▶ _ACTIVITY_: The listing should be printed again without a single change.

▶ _RAW DATA_:
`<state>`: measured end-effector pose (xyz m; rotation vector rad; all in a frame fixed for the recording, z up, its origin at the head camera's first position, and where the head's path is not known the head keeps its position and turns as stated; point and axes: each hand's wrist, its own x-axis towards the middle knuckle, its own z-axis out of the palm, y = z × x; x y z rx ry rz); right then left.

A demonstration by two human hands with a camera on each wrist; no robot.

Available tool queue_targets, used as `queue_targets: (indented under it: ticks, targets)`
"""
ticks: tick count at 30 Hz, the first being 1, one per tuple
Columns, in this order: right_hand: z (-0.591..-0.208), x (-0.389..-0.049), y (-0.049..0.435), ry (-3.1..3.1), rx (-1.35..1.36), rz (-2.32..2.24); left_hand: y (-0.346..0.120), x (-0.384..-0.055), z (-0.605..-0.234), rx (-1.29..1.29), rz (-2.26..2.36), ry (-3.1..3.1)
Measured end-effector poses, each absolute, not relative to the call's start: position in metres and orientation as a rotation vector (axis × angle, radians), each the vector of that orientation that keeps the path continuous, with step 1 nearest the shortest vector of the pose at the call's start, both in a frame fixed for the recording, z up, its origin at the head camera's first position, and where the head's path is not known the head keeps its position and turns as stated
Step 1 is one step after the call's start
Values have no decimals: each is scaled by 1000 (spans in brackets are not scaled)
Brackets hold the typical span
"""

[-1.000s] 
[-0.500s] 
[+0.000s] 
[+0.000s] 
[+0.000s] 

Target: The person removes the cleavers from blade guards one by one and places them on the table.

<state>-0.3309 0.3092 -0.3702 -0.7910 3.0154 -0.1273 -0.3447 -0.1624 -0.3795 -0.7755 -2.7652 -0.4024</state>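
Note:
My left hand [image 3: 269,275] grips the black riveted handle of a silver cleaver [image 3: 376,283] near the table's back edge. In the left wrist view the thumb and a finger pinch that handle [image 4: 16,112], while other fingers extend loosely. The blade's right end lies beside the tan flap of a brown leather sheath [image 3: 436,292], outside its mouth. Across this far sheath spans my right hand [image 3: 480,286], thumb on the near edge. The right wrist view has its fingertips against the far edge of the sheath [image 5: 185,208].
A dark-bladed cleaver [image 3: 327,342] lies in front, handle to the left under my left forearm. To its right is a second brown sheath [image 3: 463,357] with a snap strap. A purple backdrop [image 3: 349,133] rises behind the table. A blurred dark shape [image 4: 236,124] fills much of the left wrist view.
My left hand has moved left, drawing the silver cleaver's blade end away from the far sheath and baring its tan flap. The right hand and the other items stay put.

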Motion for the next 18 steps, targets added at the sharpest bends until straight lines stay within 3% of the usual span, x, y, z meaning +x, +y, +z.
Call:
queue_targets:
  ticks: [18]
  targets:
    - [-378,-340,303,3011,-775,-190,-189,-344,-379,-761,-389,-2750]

▶ _SOLUTION FOR THIS PROBLEM_:
`<state>`: measured end-effector pose (xyz m; rotation vector rad; all in a frame fixed for the recording, z up, its origin at the head camera's first position, and where the head's path is not known the head keeps its position and turns as stated; point and axes: each hand's wrist, its own x-axis towards the middle knuckle, its own z-axis out of the palm, y = z × x; x y z rx ry rz); right then left.

A demonstration by two human hands with a camera on each wrist; no robot.

Available tool queue_targets, used as `queue_targets: (indented under it: ticks, targets)`
"""
ticks: tick count at 30 Hz, the first being 1, one per tuple
Columns, in this order: right_hand: z (-0.591..-0.208), x (-0.389..-0.049), y (-0.049..0.435), ry (-3.1..3.1), rx (-1.35..1.36), rz (-2.32..2.24); left_hand: y (-0.346..0.120), x (-0.384..-0.055), z (-0.605..-0.234), rx (-1.29..1.29), rz (-2.26..2.36), ry (-3.1..3.1)
Measured end-effector poses, each absolute, not relative to the call's start: position in metres and orientation as a rotation vector (axis × angle, radians), each the vector of that orientation that keeps the path continuous, with step 1 nearest the shortest vector of the pose at the call's start, both in a frame fixed for the recording, z up, its origin at the head camera's first position, and where the head's path is not known the head keeps its position and turns as stated
Step 1 is one step after the call's start
Values have no decimals: each is scaled by 1000 (spans in brackets are not scaled)
Brackets hold the typical span
"""

[-1.000s] 
[-0.500s] 
[+0.000s] 
[+0.000s] 
[+0.000s] 

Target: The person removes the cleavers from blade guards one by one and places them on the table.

<state>-0.3309 0.3092 -0.3702 -0.7910 3.0154 -0.1273 -0.3447 -0.1624 -0.3795 -0.7755 -2.7652 -0.4024</state>
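Note:
My left hand [image 3: 269,275] grips the black riveted handle of a silver cleaver [image 3: 376,283] near the table's back edge. In the left wrist view the thumb and a finger pinch that handle [image 4: 16,112], while other fingers extend loosely. The blade's right end lies beside the tan flap of a brown leather sheath [image 3: 436,292], outside its mouth. Across this far sheath spans my right hand [image 3: 480,286], thumb on the near edge. The right wrist view has its fingertips against the far edge of the sheath [image 5: 185,208].
A dark-bladed cleaver [image 3: 327,342] lies in front, handle to the left under my left forearm. To its right is a second brown sheath [image 3: 463,357] with a snap strap. A purple backdrop [image 3: 349,133] rises behind the table. A blurred dark shape [image 4: 236,124] fills much of the left wrist view.
My left hand has moved left, drawing the silver cleaver's blade end away from the far sheath and baring its tan flap. The right hand and the other items stay put.
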
Motion for the next 18 steps, targets added at the sharpest bends until straight lines stay within 3% of the usual span, x, y, z meaning +x, +y, +z.
Call:
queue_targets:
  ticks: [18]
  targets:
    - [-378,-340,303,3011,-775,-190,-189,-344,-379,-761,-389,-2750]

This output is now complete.